If talent were computed by association alone, then it would be understandable why Shawnee Taylor is as blessed as she is. Born to A-list professional musicians and a house music recording artist since the age of 16, not only does Shawnee work with a who's who in the world of dance such as (her label head) Erick Morillo, Jose Nunez, Todd Terry and more. In fact, while proud to be house music's diva, she is recording her own album on Subliminal Records.
Needless to say with the overflow of talent she possesses universal acclaim is seems almost a formality. Subliminal Records' Erick Morillo knows he's fortunate to have her.
"She's the best!" he enthuses. "I mean with a talent like hers how can you go wrong? The thing that impresses me most about Shawnee Taylor is not only does she have a great voice but she is a kick ass writer and a wonderful person too. A triple threat. And that's rare in this business. It's usually one or the other."
Music is in Shawnee's blood, literally. Born in LA but raised in the vibrant melting pot that is New York's Hell's Kitchen, Shawnee's father, as jazz bassist, paid the rent by playing in chat show king Johnnie Carson's band while her mother sang with the legendary John Coltrane and dapper crooner Lou Rawls. When her parents weren't practicing themselves, the house was never silent as Ella Fitzgerald, Chaka Khan, Nina Simone and others took up the slack, belting classic after classic from the Taylor family record player.

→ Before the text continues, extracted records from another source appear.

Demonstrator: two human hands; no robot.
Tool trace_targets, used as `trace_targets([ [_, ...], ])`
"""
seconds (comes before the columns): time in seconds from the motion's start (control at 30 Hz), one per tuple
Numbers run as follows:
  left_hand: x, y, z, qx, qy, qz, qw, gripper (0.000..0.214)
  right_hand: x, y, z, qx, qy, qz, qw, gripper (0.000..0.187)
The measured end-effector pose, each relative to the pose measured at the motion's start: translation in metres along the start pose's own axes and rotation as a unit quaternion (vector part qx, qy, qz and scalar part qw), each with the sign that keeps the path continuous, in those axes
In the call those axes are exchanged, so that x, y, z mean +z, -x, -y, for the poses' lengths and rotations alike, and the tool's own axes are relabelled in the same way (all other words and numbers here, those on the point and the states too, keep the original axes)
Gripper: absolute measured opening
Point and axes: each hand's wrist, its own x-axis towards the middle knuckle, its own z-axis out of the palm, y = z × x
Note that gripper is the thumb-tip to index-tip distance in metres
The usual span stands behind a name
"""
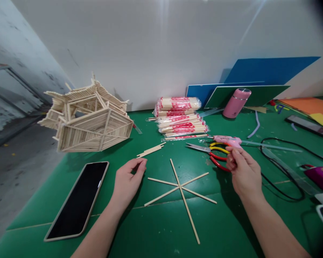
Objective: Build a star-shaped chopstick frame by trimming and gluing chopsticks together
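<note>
Three thin wooden sticks (pixel 188 211) lie crossed in a six-armed star on the green tabletop. On the star's left, my left hand (pixel 129 181) is closed, thumb against curled fingers, with nothing showing between them. Just beyond it rest several short cut sticks (pixel 152 149). My right hand (pixel 243 170) is closed at the right, beside the handles of scissors (pixel 199 147) with red and yellow grips; its fingers partly cover them. Whatever those fingers hold, if anything, is hidden. Behind the scissors lies a pink glue gun (pixel 226 139).
A stick-built model house (pixel 97 125) stands back left, near a phone (pixel 76 200). Bagged sticks (pixel 181 123) are piled by the wall. A pink bottle (pixel 237 103) stands before green and blue boards (pixel 274 73). A black cable (pixel 280 186) loops at the right.
</note>
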Motion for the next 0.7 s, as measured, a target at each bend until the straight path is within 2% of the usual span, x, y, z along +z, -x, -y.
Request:
trace_targets([
  [0.13, 0.004, 0.005, -0.008, 0.107, -0.039, 0.017, 0.993, 0.017, 0.0, 0.0, -0.001, 0.002, -0.016, -0.008, 1.0, 0.016],
  [0.27, 0.012, 0.014, -0.018, 0.232, -0.061, 0.079, 0.968, 0.011, 0.0, 0.001, -0.003, 0.005, -0.015, -0.002, 1.0, 0.017],
  [0.37, 0.017, 0.022, -0.025, 0.294, -0.079, 0.129, 0.944, 0.012, 0.0, 0.001, -0.004, 0.01, -0.009, 0.004, 1.0, 0.017],
  [0.5, 0.018, 0.028, -0.032, 0.313, -0.102, 0.188, 0.925, 0.015, 0.003, 0.003, -0.003, 0.019, 0.0, 0.014, 1.0, 0.02],
  [0.7, 0.022, 0.033, -0.034, 0.299, -0.146, 0.248, 0.91, 0.021, 0.006, 0.007, -0.004, 0.029, 0.03, 0.042, 0.998, 0.023],
])
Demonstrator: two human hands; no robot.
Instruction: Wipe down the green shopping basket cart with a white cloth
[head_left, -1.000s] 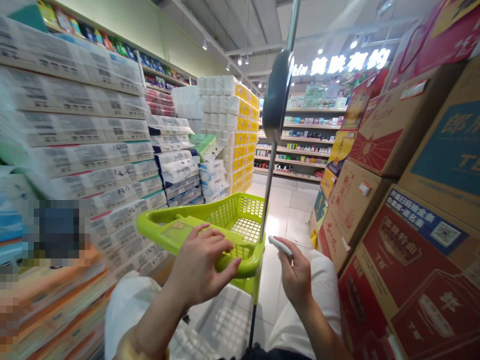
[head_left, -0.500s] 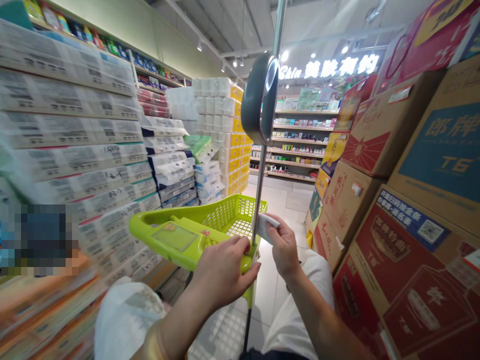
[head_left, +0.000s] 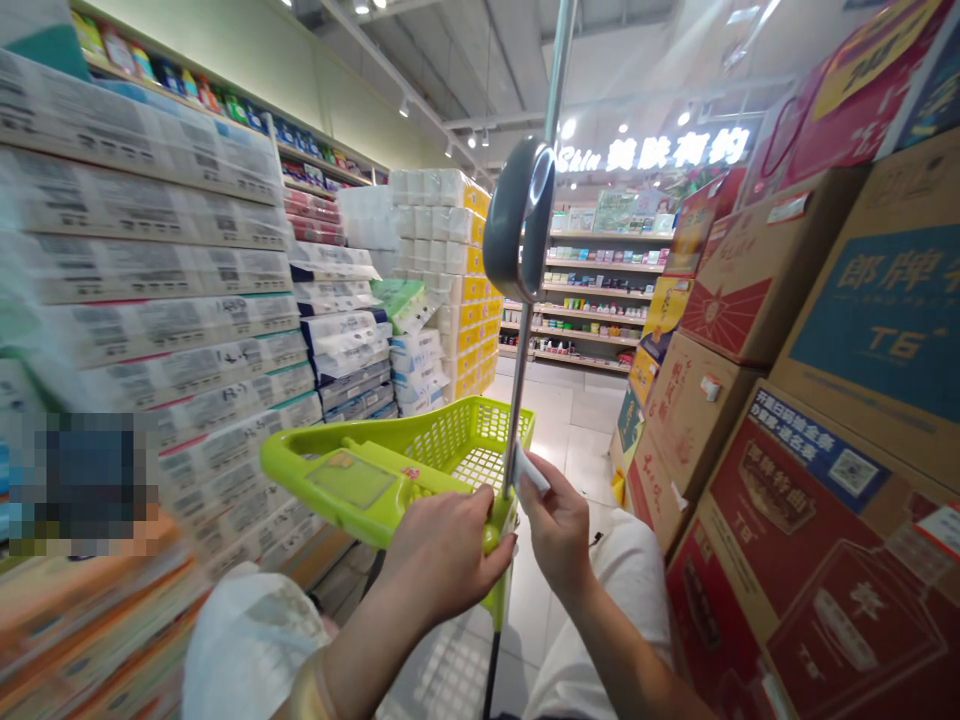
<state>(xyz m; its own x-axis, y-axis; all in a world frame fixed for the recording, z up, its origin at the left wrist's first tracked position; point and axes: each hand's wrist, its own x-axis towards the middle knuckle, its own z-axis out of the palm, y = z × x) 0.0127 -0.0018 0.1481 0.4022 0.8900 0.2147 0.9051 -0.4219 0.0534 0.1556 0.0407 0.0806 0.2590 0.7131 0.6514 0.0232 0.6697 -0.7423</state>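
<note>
Shopping cart: lime-green plastic, perforated sides, upright. Metal pole: slim, leaning slightly, rising at the cart's near right corner. White piece: small, flat, tilted, just beside the pole; contact unclear.

The floor consists of pale, glossy square tiles with visible joints. A green cart stands over it in the foreground; the floor contact is not discernible. A lattice of light and shadow falls on the tiles beneath. Along the right side rise stacked cardboard cartons, their foot partly hidden. The far shelving bears rows of small packages on several levels. At upper left, a wall shelf carries coloured bottles side by side.
</note>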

Her schooling only served to germinate the seeds of talent that were planted at home. While in boarding school she became musically proficient, learning how to read, write and arrange in classical, opera, jazz and choral while her theater coach helped nurture her dynamic stage presence. At Hampton University in Virginia she shone in a nationally renowned gospel choir.

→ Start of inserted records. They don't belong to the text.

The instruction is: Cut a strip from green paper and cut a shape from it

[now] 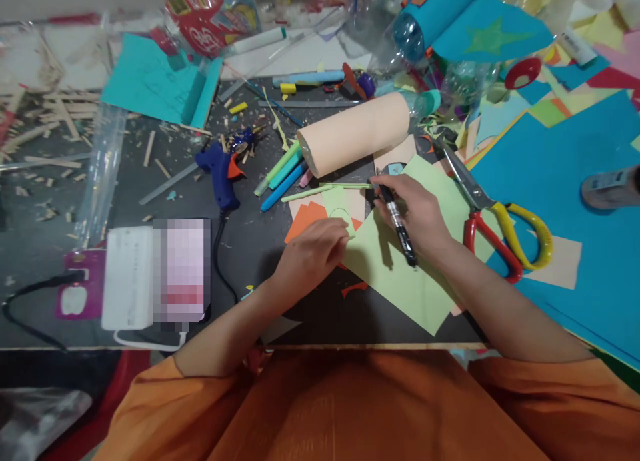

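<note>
My right hand [413,211] is closed around a black marker [400,229], which slants across the fingers. It rests above a large pale green sheet [415,294]. My left hand [314,249] has curled fingers at the lower edge of a small pale green paper piece [339,201] with a curved line drawn on it. Beyond the hands, thin green paper strips [306,194] lie across that piece. Orange paper [306,221] pokes out beside my left hand. A peach paper-covered cylinder [357,133] lies on its side behind, next to several coloured markers [285,174].
Large scissors [480,201] with red and yellow handles lie to the right, partly on blue paper [575,181]. On the left are a blue glue gun [220,171], its cord, a phone [183,271] and a white power bank [129,278]. Wood scraps [65,111] litter the far left.
</note>
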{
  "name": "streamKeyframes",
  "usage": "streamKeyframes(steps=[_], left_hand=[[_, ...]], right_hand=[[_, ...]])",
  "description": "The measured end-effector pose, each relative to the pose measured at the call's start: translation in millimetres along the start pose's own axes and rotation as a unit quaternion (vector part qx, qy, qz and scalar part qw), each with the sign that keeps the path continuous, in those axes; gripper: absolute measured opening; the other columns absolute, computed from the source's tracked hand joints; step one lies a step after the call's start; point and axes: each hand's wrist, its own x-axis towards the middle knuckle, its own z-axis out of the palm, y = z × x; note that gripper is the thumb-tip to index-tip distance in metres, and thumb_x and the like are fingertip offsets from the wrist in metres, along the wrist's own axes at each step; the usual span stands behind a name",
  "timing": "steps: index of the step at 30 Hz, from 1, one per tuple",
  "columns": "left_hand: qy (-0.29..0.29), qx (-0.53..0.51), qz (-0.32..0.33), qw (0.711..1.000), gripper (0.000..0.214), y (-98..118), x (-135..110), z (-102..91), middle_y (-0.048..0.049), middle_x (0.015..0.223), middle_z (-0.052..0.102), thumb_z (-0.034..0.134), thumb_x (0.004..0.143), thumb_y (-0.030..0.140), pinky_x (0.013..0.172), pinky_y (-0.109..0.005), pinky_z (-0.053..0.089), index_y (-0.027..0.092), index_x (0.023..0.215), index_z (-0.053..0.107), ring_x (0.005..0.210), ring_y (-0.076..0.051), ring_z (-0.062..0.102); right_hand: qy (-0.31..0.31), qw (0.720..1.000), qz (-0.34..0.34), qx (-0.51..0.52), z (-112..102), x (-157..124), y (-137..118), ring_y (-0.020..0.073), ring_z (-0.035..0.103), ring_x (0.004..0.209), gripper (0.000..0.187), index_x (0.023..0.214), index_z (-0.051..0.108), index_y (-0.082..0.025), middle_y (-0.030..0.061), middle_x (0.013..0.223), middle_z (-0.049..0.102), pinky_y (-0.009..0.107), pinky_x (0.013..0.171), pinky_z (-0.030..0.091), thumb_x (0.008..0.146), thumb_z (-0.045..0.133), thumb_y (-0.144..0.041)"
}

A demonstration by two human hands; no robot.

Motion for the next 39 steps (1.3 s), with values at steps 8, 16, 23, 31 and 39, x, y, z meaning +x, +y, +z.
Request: streamKeyframes(steps=[8, 16, 23, 31, 39], left_hand=[[0.149, -0.022, -0.06, 0.987, 0.007, 0, 3, -12.3, -0.0022, 0.082, 0.066, 0.053, 0.086, 0.014, 0.068, -0.022, 0.051, 0.02, 0.082, 0.054, 0.079, -0.013, 0.064], [0.103, 0.002, 0.169, 0.98, 0.013, 5, -7, -6.4, -0.0032, 0.087, 0.069, 0.057, 0.084, 0.009, 0.064, -0.018, 0.05, 0.019, 0.092, 0.057, 0.073, -0.01, 0.065], [0.015, -0.407, -0.181, 0.895, 0.055, 6, -3, -2.9, -0.0181, 0.136, 0.05, 0.055, 0.085, 0.052, 0.082, -0.033, 0.055, 0.02, 0.129, 0.043, 0.109, -0.023, 0.063], [-0.23, -0.707, -0.378, 0.551, 0.037, 6, 7, -5.9, -0.0114, 0.096, 0.072, 0.062, 0.084, 0.041, 0.074, -0.031, 0.053, 0.015, 0.11, 0.064, 0.08, -0.02, 0.07], [-0.169, -0.695, -0.388, 0.581, 0.037, 13, 5, -2.9, -0.0024, 0.073, 0.066, 0.066, 0.081, 0.044, 0.061, -0.025, 0.05, 0.012, 0.099, 0.069, 0.059, -0.011, 0.061]], right_hand=[[0.015, 0.998, 0.012, 0.058, -5, -11, -26, 0.0124, 0.054, 0.057, 0.005, 0.086, 0.055, -0.022, -0.0006, 0.073, 0.059, 0.027, 0.056, 0.045, 0.089, 0.051, -0.022], [0.0, 0.915, 0.225, 0.334, 1, -9, -38, 0.0087, 0.043, 0.039, 0.02, 0.097, 0.052, -0.024, -0.0097, 0.056, 0.042, 0.022, 0.039, 0.034, 0.084, 0.061, -0.036], [0.029, 0.931, 0.204, 0.3, -1, -6, -37, 0.0091, 0.04, 0.043, 0.027, 0.097, 0.055, -0.026, -0.0047, 0.066, 0.051, 0.025, 0.042, 0.034, 0.081, 0.065, -0.045], [-0.013, 0.934, 0.182, 0.306, 3, -9, -45, 0.0124, 0.055, 0.066, 0.033, 0.105, 0.055, -0.025, 0.0012, 0.088, 0.06, 0.024, 0.055, 0.044, 0.082, 0.064, -0.047], [-0.023, 0.882, 0.258, 0.393, 4, -6, -36, 0.0089, 0.047, 0.05, 0.033, 0.072, 0.056, -0.02, -0.0055, 0.055, 0.052, 0.023, 0.05, 0.039, 0.077, 0.07, -0.049]])
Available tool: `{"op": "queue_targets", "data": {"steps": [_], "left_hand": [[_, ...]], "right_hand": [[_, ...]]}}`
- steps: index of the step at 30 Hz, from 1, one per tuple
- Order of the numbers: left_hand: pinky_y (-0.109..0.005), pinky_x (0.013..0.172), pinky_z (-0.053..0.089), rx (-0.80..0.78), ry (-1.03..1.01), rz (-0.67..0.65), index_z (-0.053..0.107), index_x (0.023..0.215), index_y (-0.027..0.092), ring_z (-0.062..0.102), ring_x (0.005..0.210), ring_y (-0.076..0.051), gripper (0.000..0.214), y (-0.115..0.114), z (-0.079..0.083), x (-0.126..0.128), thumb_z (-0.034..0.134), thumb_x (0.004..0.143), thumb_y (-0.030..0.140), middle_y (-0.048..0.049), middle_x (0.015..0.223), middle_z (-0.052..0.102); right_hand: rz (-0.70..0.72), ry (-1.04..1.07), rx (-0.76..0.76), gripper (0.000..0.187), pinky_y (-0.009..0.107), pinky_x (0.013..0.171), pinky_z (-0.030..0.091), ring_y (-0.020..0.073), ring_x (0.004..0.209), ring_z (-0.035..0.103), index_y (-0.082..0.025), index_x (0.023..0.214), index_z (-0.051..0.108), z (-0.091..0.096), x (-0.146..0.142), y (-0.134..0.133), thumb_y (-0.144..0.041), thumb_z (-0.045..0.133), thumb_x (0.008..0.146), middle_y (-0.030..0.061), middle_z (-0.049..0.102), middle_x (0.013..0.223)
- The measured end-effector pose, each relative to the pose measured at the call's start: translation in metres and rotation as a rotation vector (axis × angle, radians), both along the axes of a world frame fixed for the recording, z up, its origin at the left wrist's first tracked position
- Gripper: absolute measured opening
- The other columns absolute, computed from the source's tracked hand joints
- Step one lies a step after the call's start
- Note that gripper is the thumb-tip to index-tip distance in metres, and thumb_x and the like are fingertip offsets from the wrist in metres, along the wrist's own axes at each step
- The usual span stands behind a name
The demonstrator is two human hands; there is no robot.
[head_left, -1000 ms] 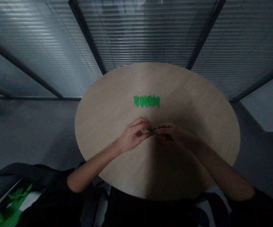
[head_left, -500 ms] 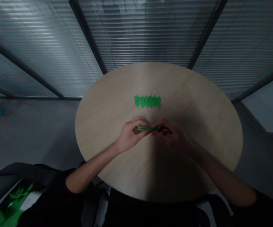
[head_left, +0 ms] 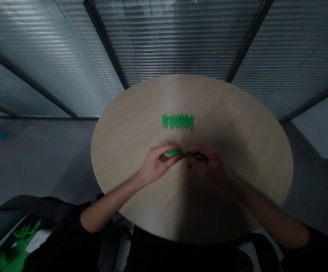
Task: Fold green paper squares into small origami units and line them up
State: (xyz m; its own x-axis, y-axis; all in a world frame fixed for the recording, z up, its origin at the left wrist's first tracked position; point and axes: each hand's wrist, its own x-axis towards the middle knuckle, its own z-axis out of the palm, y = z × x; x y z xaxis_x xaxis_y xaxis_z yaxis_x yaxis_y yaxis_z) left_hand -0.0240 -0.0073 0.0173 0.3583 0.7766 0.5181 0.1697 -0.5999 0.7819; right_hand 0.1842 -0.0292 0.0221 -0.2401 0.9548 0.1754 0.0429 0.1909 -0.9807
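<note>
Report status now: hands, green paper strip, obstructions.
Left hand and right hand gripping green paper strip. Row of green paper pieces on round table ahead, apart from hands.

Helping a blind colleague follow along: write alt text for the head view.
The left hand and right hand pinch a thin green paper strip over a round wooden table, beyond them a row of small green paper shapes.

Counter [head_left: 232, 151]: in front of the person, before a slatted partition [head_left: 175, 37].
Paper pieces [head_left: 177, 121]: in a row on the counter, beyond the hands.
Paper strip [head_left: 177, 153]: between left hand [head_left: 159, 162] and right hand [head_left: 206, 164], over the counter.
</note>
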Motion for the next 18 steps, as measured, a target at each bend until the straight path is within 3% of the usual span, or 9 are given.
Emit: {"op": "queue_targets", "data": {"steps": [7, 18], "left_hand": [[-0.032, 0.080, 0.064, 0.234, 0.045, -0.030, 0.077, 0.107, 0.019, 0.075, 0.091, -0.018, 0.011, -0.0017, -0.0011, -0.0033, 0.074, 0.098, 0.024, -0.0085, 0.100, 0.078], [-0.028, 0.076, 0.063, 0.275, 0.057, -0.033, 0.077, 0.105, 0.018, 0.075, 0.088, -0.017, 0.009, -0.0026, -0.0043, -0.0040, 0.070, 0.099, 0.017, -0.0083, 0.099, 0.078]], "right_hand": [[-0.020, 0.034, -0.076, 0.026, 0.028, 0.059, 0.061, 0.0136, 0.060, 0.068, -0.020, 0.088, 0.072, -0.0016, -0.0008, -0.0007, -0.046, 0.079, 0.088, 0.0011, 0.070, 0.077], [-0.007, 0.050, -0.145, 0.025, 0.028, 0.058, 0.059, 0.0150, 0.058, 0.069, -0.020, 0.085, 0.072, -0.0003, -0.0017, -0.0018, -0.044, 0.078, 0.087, 0.0001, 0.070, 0.066]]}}
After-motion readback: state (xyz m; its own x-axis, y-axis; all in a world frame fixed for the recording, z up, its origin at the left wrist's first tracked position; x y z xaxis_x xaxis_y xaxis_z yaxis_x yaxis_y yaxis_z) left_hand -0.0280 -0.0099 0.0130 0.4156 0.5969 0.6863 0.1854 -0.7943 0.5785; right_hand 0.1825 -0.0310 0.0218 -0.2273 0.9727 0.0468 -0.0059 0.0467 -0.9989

It was during a weekend break from boarding school that Shawnee ran into DJ Romain who heard the teenager casually singing a tune in a Manhattan record store. That chance meeting led to Shawnee's weekly trips home to record. Through Romain, her retinue of producers increased to include Todd Terry, Roland Clarke and Michael Moog amongst others and non-stop writing and background work that saw her through her college years.
It was Shawnee's work on the Tanagachicks' remix of "Brasil Over Zurich" featuring Dimitri and Tom that first acquainted her with Erick Morillo. By the time she had sung on Richard Grey's "Do What You Wanna Do" and "Set You Free" by Todd Terry, Morillo knew that Shawnee Taylor was more than just a session singer. She was a solo star and by signing her to an album deal on Subliminal Records he aimed to prove the point.
"I only write about things I know, things I've experienced" states Shawnee and I think that makes for a better song and better performance from me. There's no concept for the album (to be released on Subliminal Records summer of 2003 with tracks produced by Erick Morillo, Jose Nunez, Todd Gardner, Al MacDowell, Harry “Choo Choo” Romero and Si Storer) other than
the fact that I want it to be indicative of who I am musically and personally.
“You can also expect to hear elements of jazz, mid-tempo R&B, loungy stuff, and some darker things. I want to push the envelope. I may be a "dance music artist" but the bottom line is that I'm an artist and that means unlike a lot of producer driven music the personality of the person singing will be totally reflected in every second of every track."